A bona fide chef develops our meals. And not just any chef –Behind the recipes is Bruce Hecker of Bruce’s Gourmet Catering – both the preeminent Motion Picture Caterer and a sought after event caterer for the entertainment industry. His passion and expertise are present in each and every bite of Tiller & Hatch’s meticulously crafted meals.
Hormones are naturally occurring in all cellular organisms, so there's not such thing as hormone-free. More accurate claims include “no-added hormones”, “raised without added hormones”, “no hormones administered”, or “no synthetic hormones.” One caveat: Hormones are NOT allowed in hog, poultry, or bison production.
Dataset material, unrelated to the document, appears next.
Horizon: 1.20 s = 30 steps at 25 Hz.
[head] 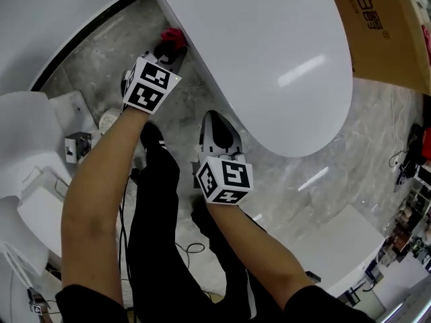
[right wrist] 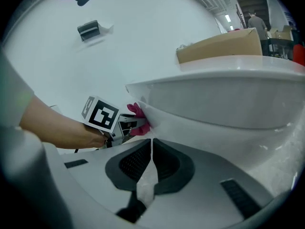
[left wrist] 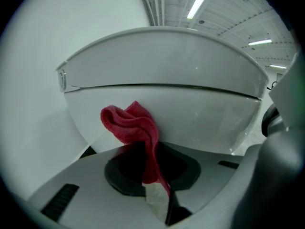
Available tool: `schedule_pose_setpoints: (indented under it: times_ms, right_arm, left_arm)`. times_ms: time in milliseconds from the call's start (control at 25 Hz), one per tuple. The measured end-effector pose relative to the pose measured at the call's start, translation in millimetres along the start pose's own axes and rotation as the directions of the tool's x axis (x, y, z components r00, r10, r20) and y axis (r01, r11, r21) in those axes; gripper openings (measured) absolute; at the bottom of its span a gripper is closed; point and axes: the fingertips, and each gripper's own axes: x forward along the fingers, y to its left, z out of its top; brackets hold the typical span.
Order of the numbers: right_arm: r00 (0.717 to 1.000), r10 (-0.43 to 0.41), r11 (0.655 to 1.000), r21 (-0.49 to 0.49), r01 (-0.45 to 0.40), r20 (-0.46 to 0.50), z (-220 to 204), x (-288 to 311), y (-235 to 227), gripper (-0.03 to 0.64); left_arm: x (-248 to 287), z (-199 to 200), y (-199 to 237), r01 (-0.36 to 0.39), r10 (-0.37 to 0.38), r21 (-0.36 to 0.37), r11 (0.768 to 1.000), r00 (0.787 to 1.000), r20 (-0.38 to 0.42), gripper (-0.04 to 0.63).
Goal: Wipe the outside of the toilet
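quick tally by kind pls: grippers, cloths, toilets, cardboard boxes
grippers: 2 (left gripper, right gripper)
cloth: 1
toilet: 1
box: 1
total: 5

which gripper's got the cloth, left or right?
The left gripper: its fingers are shut on the red cloth, held against the outside of the toilet bowl. The right gripper is shut with nothing in it.
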Motion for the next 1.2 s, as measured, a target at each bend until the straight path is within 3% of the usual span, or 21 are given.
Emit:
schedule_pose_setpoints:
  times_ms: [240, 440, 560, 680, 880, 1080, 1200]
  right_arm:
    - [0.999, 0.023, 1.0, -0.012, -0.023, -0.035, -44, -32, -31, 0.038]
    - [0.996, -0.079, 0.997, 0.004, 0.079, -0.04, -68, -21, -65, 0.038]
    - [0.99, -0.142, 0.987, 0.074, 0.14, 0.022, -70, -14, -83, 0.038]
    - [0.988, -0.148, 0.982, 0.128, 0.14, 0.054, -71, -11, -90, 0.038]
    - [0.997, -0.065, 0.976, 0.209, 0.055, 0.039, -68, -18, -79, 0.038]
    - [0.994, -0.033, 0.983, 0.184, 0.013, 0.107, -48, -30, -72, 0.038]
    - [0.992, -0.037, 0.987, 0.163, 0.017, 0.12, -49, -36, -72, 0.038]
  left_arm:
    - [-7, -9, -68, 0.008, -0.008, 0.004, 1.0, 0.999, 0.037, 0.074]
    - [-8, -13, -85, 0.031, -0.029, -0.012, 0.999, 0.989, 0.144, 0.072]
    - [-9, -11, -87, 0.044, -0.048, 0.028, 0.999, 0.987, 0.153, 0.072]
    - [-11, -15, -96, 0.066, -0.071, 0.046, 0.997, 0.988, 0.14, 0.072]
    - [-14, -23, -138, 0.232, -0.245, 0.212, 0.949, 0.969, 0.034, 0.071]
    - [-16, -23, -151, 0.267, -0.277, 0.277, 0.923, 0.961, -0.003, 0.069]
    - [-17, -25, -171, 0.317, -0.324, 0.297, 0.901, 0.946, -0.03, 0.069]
So, the statement “no hormones added” can only be used on packaging for pork, poultry, and/or bison items if it is followed by a statement that says “Federal regulations prohibit the use of hormones in poultry/pork/bison.”
FDA requires that foods containing added MSG list it in the ingredient panel on the packaging as monosodium glutamate. However, MSG occurs naturally in ingredients such as hydrolyzed vegetable protein, tomatoes, and cheeses.
Organic is a labeling term that indicates that the food has been produced through approved methods. Overall, organic operations must demonstrate that they are protecting natural resources, conserving biodiversity, and using only approved substances.